(Your task): Scan the records below. Copy every line in which the word "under" appears.

=== Section Start ===

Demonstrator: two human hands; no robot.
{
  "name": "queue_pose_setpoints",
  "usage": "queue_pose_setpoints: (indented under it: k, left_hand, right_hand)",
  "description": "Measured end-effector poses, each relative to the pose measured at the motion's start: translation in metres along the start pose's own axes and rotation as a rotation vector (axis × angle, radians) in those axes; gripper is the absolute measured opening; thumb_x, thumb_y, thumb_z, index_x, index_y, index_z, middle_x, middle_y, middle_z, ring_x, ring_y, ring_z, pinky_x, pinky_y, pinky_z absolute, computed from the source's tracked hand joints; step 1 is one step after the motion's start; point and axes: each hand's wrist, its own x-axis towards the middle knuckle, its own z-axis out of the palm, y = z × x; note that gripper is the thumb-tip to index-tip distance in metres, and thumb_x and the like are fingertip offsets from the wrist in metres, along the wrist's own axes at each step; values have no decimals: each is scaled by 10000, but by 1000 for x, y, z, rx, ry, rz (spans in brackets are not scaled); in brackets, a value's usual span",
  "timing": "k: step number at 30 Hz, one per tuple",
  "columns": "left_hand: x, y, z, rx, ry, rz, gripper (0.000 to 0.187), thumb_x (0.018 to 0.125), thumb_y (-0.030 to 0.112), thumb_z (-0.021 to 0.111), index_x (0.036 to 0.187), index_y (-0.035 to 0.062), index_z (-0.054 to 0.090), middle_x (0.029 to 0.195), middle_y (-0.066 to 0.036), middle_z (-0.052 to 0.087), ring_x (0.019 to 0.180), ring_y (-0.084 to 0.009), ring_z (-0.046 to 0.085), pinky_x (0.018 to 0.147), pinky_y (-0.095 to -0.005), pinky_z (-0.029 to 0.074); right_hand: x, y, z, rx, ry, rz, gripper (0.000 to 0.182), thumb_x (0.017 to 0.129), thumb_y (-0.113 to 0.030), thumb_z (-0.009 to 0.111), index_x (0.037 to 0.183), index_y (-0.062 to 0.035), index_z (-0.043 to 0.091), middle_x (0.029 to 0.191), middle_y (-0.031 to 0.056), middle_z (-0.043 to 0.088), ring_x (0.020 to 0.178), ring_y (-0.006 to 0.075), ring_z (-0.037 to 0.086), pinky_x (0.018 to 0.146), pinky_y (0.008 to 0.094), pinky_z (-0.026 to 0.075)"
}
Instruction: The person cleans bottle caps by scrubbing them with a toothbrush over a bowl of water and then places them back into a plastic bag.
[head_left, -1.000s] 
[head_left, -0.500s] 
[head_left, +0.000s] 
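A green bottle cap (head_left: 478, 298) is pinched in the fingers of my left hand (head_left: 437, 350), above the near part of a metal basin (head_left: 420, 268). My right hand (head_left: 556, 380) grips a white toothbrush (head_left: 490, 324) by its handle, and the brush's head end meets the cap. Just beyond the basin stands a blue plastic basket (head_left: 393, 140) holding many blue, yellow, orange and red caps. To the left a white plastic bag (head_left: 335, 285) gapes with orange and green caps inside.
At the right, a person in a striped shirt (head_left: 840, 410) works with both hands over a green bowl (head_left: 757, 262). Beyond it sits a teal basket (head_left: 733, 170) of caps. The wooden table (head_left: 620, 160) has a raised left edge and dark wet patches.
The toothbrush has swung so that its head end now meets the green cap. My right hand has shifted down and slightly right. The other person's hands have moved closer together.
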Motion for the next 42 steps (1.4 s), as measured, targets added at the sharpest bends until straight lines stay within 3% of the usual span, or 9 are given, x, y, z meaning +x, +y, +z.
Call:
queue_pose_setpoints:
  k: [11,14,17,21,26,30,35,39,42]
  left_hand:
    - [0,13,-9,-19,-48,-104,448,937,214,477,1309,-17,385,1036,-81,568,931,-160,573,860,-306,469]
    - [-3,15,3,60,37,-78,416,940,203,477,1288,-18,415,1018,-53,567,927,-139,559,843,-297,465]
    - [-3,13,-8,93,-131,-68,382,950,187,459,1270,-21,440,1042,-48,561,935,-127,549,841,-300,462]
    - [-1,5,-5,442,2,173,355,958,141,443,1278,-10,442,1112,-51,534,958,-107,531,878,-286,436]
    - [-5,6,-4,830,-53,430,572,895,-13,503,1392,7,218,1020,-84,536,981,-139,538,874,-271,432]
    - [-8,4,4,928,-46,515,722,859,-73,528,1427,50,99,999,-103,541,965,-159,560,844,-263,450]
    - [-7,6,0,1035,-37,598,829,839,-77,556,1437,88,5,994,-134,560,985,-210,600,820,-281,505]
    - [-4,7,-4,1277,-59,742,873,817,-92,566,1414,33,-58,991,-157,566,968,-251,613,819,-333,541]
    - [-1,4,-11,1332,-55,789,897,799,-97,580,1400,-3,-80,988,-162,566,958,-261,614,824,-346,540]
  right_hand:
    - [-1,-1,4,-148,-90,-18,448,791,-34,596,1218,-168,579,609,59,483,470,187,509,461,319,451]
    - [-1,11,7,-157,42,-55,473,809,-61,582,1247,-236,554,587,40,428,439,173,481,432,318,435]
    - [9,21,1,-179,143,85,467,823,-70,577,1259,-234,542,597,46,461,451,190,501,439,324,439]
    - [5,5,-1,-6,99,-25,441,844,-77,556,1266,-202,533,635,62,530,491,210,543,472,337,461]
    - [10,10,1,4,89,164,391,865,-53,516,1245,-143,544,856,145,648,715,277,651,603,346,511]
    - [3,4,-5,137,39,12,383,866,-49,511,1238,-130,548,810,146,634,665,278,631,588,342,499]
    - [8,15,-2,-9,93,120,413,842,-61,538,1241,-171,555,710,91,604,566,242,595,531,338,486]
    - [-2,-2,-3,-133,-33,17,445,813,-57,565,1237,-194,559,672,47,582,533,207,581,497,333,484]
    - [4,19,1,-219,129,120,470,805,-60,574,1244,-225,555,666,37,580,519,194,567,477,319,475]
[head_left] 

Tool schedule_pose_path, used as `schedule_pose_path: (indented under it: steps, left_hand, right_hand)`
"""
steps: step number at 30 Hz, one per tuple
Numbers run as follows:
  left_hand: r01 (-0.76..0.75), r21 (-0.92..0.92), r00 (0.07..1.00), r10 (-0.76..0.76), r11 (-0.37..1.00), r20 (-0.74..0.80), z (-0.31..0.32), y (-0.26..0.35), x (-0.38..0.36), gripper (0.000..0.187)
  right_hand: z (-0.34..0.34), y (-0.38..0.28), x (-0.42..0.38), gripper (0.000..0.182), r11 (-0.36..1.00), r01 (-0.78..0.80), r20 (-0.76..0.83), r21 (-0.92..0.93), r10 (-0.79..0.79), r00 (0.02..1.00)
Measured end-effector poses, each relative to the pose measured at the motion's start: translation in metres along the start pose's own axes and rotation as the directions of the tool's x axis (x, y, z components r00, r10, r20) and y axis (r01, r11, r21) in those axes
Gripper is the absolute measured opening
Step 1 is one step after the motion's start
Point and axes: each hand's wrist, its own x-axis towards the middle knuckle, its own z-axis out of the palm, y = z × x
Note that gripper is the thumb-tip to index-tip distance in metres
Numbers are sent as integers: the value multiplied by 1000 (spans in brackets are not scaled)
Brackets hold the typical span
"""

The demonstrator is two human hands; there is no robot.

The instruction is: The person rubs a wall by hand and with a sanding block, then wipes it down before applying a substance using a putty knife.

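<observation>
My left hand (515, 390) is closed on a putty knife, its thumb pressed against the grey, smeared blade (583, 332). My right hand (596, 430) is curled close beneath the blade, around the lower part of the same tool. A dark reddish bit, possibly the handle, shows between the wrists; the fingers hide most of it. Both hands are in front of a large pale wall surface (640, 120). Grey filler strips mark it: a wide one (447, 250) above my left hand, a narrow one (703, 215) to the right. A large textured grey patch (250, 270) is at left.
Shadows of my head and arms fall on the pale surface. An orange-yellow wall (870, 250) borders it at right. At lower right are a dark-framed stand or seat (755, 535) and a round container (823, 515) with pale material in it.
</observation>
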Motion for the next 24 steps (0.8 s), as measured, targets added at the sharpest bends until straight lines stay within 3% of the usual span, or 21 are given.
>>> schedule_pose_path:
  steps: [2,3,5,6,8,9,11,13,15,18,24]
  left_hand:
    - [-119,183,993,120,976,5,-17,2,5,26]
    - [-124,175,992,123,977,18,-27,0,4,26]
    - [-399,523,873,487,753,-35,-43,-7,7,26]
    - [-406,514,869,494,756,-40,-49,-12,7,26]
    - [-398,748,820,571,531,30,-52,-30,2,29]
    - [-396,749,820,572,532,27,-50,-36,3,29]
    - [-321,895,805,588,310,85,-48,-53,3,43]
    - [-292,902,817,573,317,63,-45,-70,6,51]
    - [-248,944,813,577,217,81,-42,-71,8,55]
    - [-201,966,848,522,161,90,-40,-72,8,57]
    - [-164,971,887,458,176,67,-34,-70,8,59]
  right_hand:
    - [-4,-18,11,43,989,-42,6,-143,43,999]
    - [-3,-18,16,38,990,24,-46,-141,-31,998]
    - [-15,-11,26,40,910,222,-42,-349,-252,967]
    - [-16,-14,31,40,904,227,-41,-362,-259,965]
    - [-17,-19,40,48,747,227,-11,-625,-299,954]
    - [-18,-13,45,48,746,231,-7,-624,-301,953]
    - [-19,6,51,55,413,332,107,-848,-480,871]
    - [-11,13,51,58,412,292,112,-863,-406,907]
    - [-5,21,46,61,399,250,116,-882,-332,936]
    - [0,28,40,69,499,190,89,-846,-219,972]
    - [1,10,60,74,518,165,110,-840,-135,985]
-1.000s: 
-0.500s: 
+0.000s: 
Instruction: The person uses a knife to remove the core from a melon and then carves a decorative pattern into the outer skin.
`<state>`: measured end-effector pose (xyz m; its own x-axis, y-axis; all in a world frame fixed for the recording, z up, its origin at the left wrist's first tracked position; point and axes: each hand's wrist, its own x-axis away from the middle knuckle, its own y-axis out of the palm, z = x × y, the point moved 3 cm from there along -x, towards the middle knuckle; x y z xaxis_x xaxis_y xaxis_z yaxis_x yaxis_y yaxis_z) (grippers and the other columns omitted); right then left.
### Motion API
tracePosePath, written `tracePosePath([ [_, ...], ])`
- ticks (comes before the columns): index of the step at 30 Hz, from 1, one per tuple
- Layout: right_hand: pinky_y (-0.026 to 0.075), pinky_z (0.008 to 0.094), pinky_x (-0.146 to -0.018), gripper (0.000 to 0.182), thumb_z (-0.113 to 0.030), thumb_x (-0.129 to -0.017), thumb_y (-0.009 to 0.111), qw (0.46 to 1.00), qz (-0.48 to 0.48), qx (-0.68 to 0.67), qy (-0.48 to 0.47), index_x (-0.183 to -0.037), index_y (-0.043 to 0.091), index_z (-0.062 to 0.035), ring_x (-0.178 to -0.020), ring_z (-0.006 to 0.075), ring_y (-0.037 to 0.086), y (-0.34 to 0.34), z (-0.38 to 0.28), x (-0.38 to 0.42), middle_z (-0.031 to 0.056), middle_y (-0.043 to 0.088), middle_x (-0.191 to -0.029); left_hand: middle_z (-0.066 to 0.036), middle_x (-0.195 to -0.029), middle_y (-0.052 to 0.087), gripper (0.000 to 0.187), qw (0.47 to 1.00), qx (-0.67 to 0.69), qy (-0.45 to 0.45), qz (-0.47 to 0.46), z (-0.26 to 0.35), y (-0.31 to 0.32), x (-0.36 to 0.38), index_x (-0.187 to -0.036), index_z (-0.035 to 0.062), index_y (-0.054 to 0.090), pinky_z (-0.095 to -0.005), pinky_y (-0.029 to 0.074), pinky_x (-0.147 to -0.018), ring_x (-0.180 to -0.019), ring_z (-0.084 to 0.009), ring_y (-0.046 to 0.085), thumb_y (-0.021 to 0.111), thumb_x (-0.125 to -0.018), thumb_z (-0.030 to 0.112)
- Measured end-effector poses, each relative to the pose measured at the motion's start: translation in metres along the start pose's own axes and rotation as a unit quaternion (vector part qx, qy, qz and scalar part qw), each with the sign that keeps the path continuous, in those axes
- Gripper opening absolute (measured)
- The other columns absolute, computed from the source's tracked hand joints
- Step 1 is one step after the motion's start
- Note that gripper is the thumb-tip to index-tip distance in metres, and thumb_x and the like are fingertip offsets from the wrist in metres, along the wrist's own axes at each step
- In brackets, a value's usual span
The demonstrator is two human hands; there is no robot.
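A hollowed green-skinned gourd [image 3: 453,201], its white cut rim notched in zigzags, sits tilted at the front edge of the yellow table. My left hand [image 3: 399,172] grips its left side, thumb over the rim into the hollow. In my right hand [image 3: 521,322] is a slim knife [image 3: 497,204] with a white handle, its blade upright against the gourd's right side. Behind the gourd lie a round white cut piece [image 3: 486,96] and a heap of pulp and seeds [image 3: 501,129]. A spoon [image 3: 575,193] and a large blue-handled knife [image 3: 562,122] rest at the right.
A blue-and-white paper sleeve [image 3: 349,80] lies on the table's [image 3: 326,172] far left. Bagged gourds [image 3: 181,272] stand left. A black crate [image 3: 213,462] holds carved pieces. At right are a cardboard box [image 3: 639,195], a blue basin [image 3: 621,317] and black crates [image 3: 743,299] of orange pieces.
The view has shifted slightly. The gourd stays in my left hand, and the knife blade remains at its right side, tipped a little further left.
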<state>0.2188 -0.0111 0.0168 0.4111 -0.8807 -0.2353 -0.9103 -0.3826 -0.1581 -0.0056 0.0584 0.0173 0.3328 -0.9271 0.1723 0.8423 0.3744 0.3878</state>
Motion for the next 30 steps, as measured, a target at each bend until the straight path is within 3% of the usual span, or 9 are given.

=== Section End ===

(Exercise result):
  "usage": "queue_pose_setpoints: (indented under it: k, left_hand, right_hand)",
Tool schedule_pose_path, used as `schedule_pose_path: (indented under it: steps, left_hand, right_hand)`

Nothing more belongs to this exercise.